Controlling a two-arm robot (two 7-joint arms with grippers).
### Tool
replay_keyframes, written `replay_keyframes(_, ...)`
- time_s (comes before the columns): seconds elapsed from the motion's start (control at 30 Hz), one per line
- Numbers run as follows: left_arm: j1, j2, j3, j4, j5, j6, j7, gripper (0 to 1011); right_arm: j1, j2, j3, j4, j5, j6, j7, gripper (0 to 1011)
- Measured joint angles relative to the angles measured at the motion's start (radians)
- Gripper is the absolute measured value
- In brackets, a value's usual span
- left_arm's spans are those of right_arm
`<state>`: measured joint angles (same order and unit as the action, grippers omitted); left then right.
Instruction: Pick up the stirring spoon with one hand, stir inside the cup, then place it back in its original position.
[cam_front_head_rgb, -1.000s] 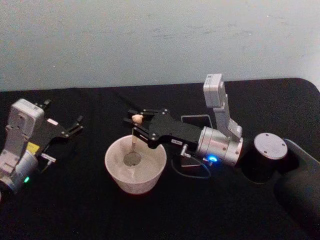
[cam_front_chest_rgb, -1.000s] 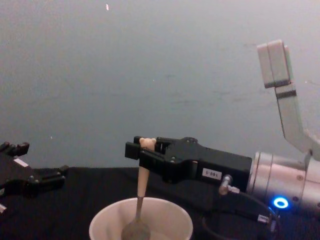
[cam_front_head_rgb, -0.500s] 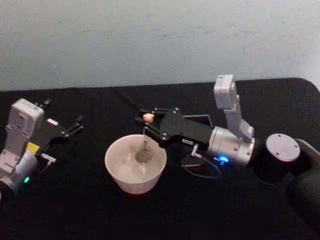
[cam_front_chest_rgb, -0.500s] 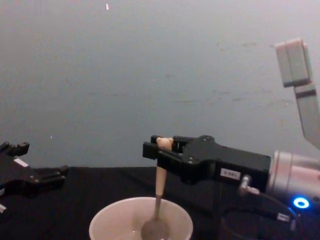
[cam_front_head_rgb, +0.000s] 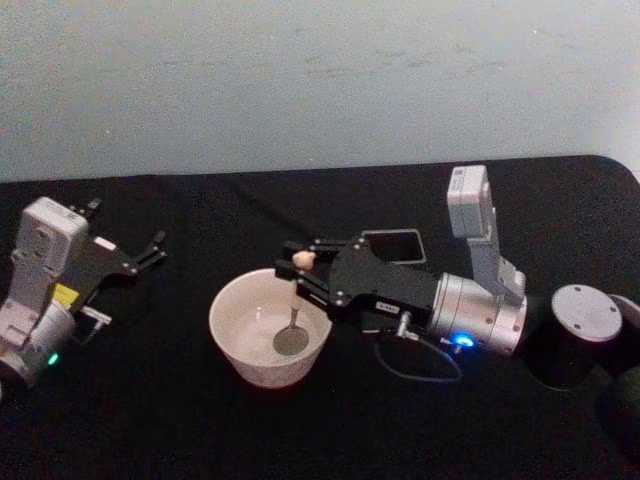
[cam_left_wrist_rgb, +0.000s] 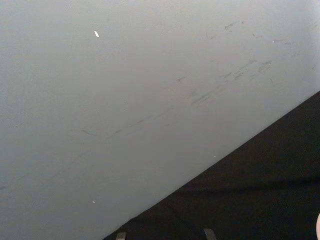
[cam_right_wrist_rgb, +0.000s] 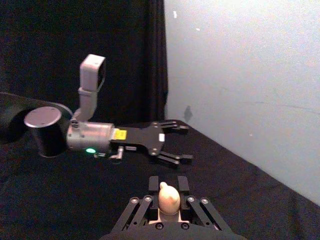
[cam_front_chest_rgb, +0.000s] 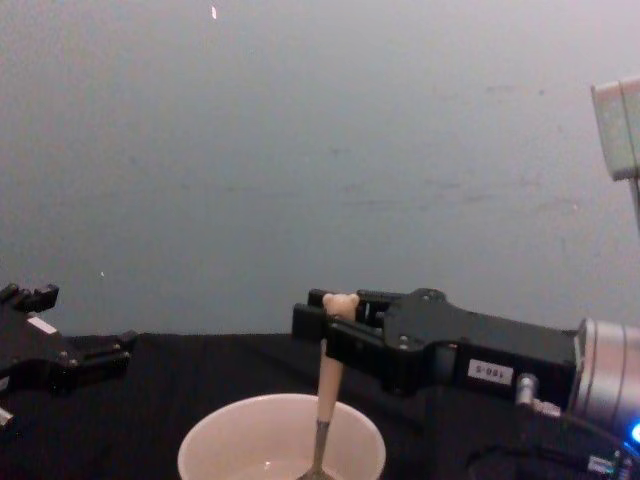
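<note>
The cream-white cup (cam_front_head_rgb: 240, 342) stands at the table's middle, its rim also seen low in the chest view (cam_front_chest_rgb: 220, 425). The stirring spoon (cam_front_head_rgb: 293, 318) stands upright in it, metal bowl near the cup's right inner side, bear head at top (cam_front_chest_rgb: 340, 303). My right gripper (cam_front_head_rgb: 300, 264) is shut on the spoon's cream handle just below the bear head (cam_right_wrist_rgb: 169, 197), reaching in from the right over the cup's rim. My left gripper (cam_front_head_rgb: 152, 250) stands open at the table's left, apart from the cup (cam_right_wrist_rgb: 177, 142).
A dark grey square holder (cam_front_head_rgb: 391, 246) stands just behind the right arm. A black cable loops on the cloth under the right wrist (cam_front_head_rgb: 420, 365). The black tablecloth (cam_front_head_rgb: 200, 430) runs to a pale wall behind.
My right gripper has carried the spoon rightward and toward the near side of the cup, and the square holder behind the arm has come into view. The left arm has not moved.
</note>
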<state>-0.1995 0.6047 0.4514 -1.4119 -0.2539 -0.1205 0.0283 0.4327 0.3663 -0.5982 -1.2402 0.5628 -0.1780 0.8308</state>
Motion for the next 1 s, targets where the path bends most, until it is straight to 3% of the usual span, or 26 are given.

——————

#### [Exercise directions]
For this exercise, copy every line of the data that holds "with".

#### [Answer to the problem]
Controlling a two-arm robot (two 7-joint arms with grippers).
Instruction: Pick up the stirring spoon with one hand, stir inside the cup, then place it back in its original position.

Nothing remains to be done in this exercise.